The Kirbye Consort takes its name from George Kirbye (c. 1565 – 1634), household musician to the Jermyn family at Rushbrooke Hall, near Bury St Edmunds, and neighbour of the composer John Wilbye, at Hengrave Hall.
Both composers contributed to Thomas Morley's Triumphs of Oriana (1601), having both recently published their first books of madrigals, Kirbye in 1597 and Wilbye in 1598.
The choir was formed in the 1970’s, is based in Bury St Edmunds, and is a chamber choir, rather than a consort , of two dozen or so singers, which specialises in unaccompanied vocal music, both sacred and secular, much of it from the Elizabethan period.
Since 1996 the repertoire of The Kirbye Consort has included music by Bach (including all six of his motets), Bairstow, Boyce, Britten, Bruckner, Buxtehude, Byrd, Carissimi (‘Jephtha’ & ‘Jonah’), Carter, Cavendish, Dering, Elgar, Fauré, Finzi (the Seven Part-songs to poems by Robert Bridges), Gibbons, Greene, Ireland, Holst, Jeffreys, Joubert, Kirbye, Leighton, Locke, Lotti, Mendelssohn, Messiaen, Palestrina (‘Stabat Mater’), Parsley (‘Lamentations’), Parry (including the ‘Songs of Farewell’), Parsons, Pårt, de Pearsall, Pergolesi (‘Stabat Mater’), Purcell, Rachmaninov, Roberton, Scarlatti (‘Stabat Mater’), Schubert, Schütz (‘St Matthew Passion’ & ‘St John Passion’), Stanford, Tallis (including the 40-part motet and the ‘Lamentations’), Tavener, Tippett, Victoria, Tomkins, Weelkes, Wesley, Wilbye and Vaughan Williams.

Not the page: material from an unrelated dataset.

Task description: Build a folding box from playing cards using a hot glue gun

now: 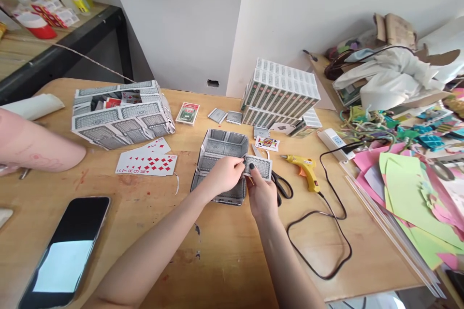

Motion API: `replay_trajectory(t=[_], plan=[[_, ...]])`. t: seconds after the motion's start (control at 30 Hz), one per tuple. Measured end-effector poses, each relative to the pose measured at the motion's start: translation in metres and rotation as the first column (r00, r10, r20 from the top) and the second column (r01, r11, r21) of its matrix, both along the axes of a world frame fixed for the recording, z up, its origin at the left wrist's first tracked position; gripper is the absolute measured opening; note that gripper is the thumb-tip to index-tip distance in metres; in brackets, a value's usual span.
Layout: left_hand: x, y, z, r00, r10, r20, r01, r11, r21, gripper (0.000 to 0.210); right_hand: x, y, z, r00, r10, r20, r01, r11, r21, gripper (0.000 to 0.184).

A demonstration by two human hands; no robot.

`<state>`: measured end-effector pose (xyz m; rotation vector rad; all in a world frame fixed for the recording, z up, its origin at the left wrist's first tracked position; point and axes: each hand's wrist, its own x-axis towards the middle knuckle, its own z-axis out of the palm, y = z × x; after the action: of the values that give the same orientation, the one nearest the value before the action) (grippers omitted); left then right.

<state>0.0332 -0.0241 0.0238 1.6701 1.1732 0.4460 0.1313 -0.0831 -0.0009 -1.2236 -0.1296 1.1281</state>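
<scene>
A box built from grey-backed playing cards (224, 147) sits on the wooden table in front of me. My right hand (263, 198) grips a playing card (264, 168) at the box's right side, thumb on its patterned back. My left hand (225, 174) reaches across the box, fingers pinched together where the card's left end meets the box wall; what they pinch is hidden. Black-handled scissors (284, 186) lie beside my right hand, partly covered. A yellow glue gun (304, 170) rests farther right. Fanned playing cards (147, 161) lie to the left.
A larger card-built box (123, 123) stands at the back left, near another person's arm (39, 142). Stacked card packs (281, 89) stand behind. A black cord (337, 251) loops across the right. A phone (65, 251) lies front left; coloured paper (416, 198) covers the right side.
</scene>
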Motion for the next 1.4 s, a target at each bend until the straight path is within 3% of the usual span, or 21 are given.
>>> replay_trajectory(t=[0.37, 0.63, 0.8, 0.97, 1.13, 1.27, 1.4], plan=[[0.002, -0.007, -0.001, 0.993, 0.113, -0.030, -0.111, 0.991, 0.078, 0.033, 0.001, 0.006, -0.016, 0.993, 0.077, -0.090, -0.075, 0.997, 0.022, 0.028], [-0.005, -0.009, 0.000, 0.985, 0.174, -0.003, -0.173, 0.983, 0.061, 0.030, 0.016, 0.012, -0.001, 0.956, 0.277, -0.095, -0.274, 0.961, 0.040, 0.026], [-0.021, -0.015, 0.011, 0.969, 0.239, 0.070, -0.241, 0.970, 0.030, 0.031, 0.020, 0.017, 0.008, 0.946, 0.317, -0.064, -0.317, 0.948, 0.022, 0.027], [-0.035, -0.020, 0.040, 0.826, 0.386, 0.410, -0.314, 0.920, -0.235, 0.030, 0.013, 0.028, 0.035, 0.957, 0.289, -0.024, -0.285, 0.953, 0.101, 0.036], [-0.036, -0.018, 0.066, 0.678, 0.369, 0.636, -0.192, 0.924, -0.332, 0.038, 0.008, 0.042, 0.069, 0.967, 0.178, 0.183, -0.222, 0.940, 0.257, 0.035], [-0.037, -0.010, 0.073, 0.650, 0.339, 0.679, -0.127, 0.931, -0.343, 0.036, 0.003, 0.046, 0.080, 0.954, 0.133, 0.267, -0.208, 0.939, 0.274, 0.033], [-0.034, -0.002, 0.068, 0.604, 0.388, 0.696, -0.162, 0.915, -0.369, 0.030, -0.001, 0.047, 0.081, 0.957, 0.103, 0.271, -0.187, 0.934, 0.305, 0.033]])
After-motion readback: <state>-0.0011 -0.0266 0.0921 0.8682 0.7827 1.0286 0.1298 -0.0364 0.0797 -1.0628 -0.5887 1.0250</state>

Since 1996 The Kirbye Consort has sung in Bury St Edmunds at the Cathedral, at St Mary’s Church (where Kirbye was a churchwarden and where he is buried), at St John’s Church, at St Edmund’s Church, at St George’s Church at the Friends’ Meeting House and at the Unitarian Meeting House, as well as for various groups within the town. In the surrounding area the Consort has sung at Ely Cathedral, at Hengrave Hall, and at churches in Bildeston, Brent Eleigh, Brettenham, Buxhall, Cavendish, Chelsworth, Cockfield, (Culford School Old Hall), Drinkstone, Edwardstone, Fornham All Saints, Framlingham, Great Barton, Great Saxham, Hawkedon, Hitcham, Horringer, Kettlebaston, Lavenham, Layham, Lindsey, Little Saxham, Little Waldingfield, Long Melford, Milden, (Milden Barn), Monks Eleigh, Newmarket, (Old Buckenham Hall), Preston St Mary, Risby, Rougham, Rushbrooke, Stansfield, Stanstead, Steeple Bumpstead, Stoke-by-Nayland, Stowmarket (in the Regal theatre for the Concerts Society), Thorpe Morieux, Tuddenham, Woolpit, (Wyken Hall) and Wyverstone, as well as at Kevelaer in West Germany.
During the course of those recitals it has raised several thousands of pounds for the various venues, charging only minimum expenses and often even dispensing with those.